Liv melepaskan tangannya dari pegangan Febri dan melambaikan tangan kepada Ian. Febri terkejut ketika Liv melepaskan pegangannya. Dia kemudian menoleh bingung pada orang yang membuat perhatian Liv teralihkan.
Ian berhenti mendengar panggilan Liv. Dia memperhatikan Liv dan Febri sebentar dan hampir berpaling lagi. Namun Liv segera menghampirinya.
“Yan,” panggil Liv dengan sedikit terengah-engah dan matanya menunjukkan permohonan agar Ian tidak pergi. Ian langsung paham dan dia tetap berdiri di tempatnya meskipun tanpa mengatakan apa-apa.
“Kenapa Liv?” Febri menghampiri dan menepuk pundak Liv yang sedang membungkuk karena capek.
“Biasa, usia,” Liv nyengir. “Feb, makasih ya udah anterin. Ke atasnya gue ada temennya kok.”
Liv menunjuk pria di sampingnya dan membuat Febri menoleh penuh selidik. Liv tahu tatapan Febri adalah menilai apa Ian bisa dibiarkan berdua saja dengan Liv. Awalnya Febri seperti tidak rela namun ketika Liv mengangguk-angguk, akhirnya Febri menyerah.
“Oke Liv. Selamat istirahat ya. Gue balik,” Febri mengangguk dan melambai.
“Iya. Makasih udah anter ya Feb. Hati-hati di jalan,” Liv melambai dan tersenyum.
Febri tersenyum lagi, melirik Ian sekilas dengan sedikit tidak suka dan tidak rela, lalu berbalik kembali menuju mobilnya. Liv menghela nafas. Dia bisa istirahat juga akhirnya.
Melihat Febri sudah melangkah jauh, Ian langsung melanjutkan langkahnya tanpa pemberitahuan. Dengan langkah pelan dan gaya yang santai Ian menuju lift untuk naik ke kamarnya.
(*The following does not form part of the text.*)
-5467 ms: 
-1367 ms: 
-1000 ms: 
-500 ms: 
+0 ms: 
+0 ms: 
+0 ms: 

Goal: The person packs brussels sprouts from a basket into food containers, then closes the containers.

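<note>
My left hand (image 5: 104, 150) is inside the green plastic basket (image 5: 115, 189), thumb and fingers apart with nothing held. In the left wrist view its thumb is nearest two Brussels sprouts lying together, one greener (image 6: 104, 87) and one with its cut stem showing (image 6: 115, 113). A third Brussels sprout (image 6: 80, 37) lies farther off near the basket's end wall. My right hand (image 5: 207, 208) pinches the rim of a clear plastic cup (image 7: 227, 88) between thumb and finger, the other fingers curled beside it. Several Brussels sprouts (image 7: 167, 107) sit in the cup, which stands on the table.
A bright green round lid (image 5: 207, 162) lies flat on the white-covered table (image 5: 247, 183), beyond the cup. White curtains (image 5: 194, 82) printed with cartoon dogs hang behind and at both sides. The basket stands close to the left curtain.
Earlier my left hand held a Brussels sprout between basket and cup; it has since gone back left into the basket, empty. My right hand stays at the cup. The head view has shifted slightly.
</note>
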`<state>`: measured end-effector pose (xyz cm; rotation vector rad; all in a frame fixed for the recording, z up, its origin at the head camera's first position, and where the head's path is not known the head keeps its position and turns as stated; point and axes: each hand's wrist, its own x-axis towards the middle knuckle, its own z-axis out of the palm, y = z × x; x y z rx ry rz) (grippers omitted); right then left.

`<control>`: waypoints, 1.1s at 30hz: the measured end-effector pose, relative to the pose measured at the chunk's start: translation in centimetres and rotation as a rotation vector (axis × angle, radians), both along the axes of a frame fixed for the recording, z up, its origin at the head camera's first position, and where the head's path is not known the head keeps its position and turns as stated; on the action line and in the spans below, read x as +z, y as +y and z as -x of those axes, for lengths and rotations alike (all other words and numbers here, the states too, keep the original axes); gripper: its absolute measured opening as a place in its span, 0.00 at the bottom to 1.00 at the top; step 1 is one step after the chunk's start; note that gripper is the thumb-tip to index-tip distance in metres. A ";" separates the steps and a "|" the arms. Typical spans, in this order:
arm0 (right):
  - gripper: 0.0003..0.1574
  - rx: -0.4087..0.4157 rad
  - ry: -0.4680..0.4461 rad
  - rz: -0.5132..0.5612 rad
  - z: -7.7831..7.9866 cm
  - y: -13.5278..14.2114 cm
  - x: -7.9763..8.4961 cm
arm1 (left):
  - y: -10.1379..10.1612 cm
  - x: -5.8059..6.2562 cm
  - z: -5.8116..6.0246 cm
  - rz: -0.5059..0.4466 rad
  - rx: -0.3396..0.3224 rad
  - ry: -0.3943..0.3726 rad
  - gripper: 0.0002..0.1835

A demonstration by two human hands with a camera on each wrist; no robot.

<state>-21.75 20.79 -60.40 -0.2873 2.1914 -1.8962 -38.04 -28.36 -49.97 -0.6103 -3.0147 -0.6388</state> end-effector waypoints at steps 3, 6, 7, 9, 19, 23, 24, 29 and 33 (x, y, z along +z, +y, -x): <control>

Liv menoleh ke samping dan menyadari Ian sudah tidak ada.
“Hei!” panggil Liv dan buru-buru mengejar Ian. “Thanks.”
“Gue nggak ngapa-ngapain” balas Ian sambil menatap pintu lift.
“Ya pokoknya thanks aja.” Liv mengangkat bahu dan tersenyum. Pintu lift perlahan terbuka dan mereka memasuki lift bersama. “Eh ini kue buat lo.”
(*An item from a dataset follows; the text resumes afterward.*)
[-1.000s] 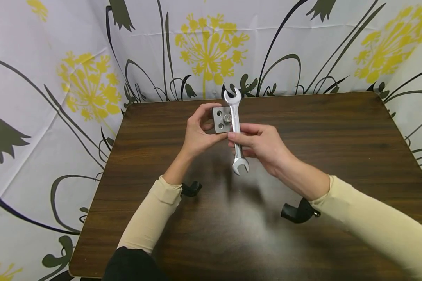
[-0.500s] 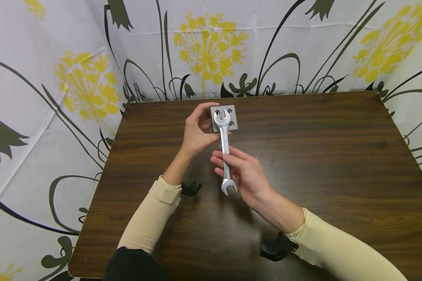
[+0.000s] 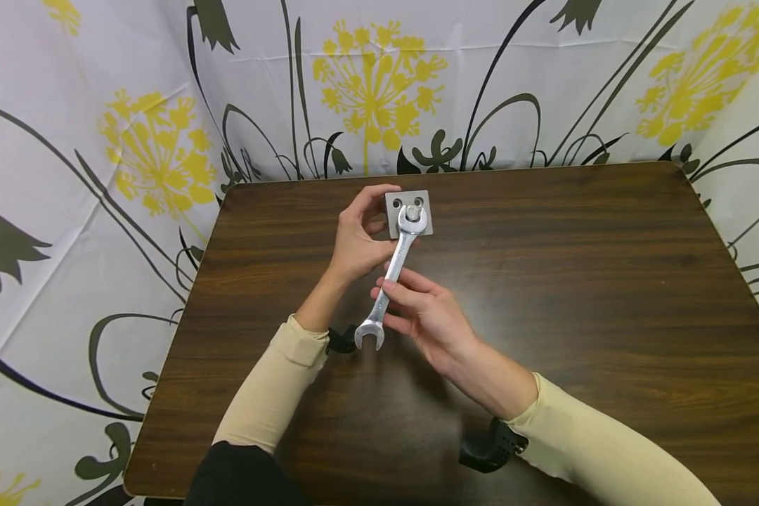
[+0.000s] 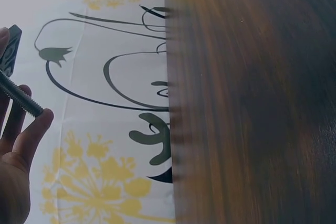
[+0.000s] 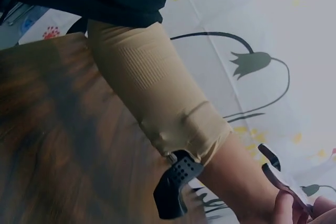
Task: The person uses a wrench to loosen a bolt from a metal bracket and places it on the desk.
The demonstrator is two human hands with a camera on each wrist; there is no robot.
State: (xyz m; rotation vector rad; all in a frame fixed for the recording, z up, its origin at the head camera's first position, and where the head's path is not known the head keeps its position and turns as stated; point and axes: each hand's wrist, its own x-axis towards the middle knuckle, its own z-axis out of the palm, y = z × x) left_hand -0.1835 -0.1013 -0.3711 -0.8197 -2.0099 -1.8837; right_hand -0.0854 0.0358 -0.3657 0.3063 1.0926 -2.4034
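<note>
Head view: One jaw of a double open-end wrench (image 3: 393, 270) is seen set around a bolt head (image 3: 413, 212) near the middle of a drilled metal block (image 3: 407, 197). A second earlier, the wrench was held nearly upright in front of the block's right edge, with the bolt head left uncovered beside it. In the last half second, the wrench's lower end has been swung from the right of its upper end to the left. The block is gripped along its edge by the left hand (image 3: 356, 246) and held up above a wood-grain tabletop (image 3: 607, 281); the wrench's shank is pinched between thumb and fingers of the right hand (image 3: 431, 316). In the left-wrist view, a threaded bolt shank (image 4: 22, 96) is shown jutting from the block, its tip close to a fingertip. The wrench appears to have been fitted, so the work is judged to have passed from lining up to turning, though whether any turn has been given to the bolt cannot be told.
</note>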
Ian melirik kantong kue yang diulurkan Liv. Terlihat berpikir sejenak. Liv mulai tidak sabar dan menggoyangkan tangannya.
“Terima aja deh. Nggak gue racunin kok. Lagian kalau lo terima, gue janji malam ini gue nggak akan berisik atau ganggu lo,” Liv berdecak. Tidak sabar melihat sikap Ian.
“Oke. Thanks,” Ian mengangguk dan menerima kue tersebut.
Mendengar Ian berterima kasih membuat Liv terkejut. Cepat-cepat dia kuasai kekagetannya dan ikut mengangguk. Liv menatap Ian dari cermin di pintu lift dan berkata, “Sama-sama.”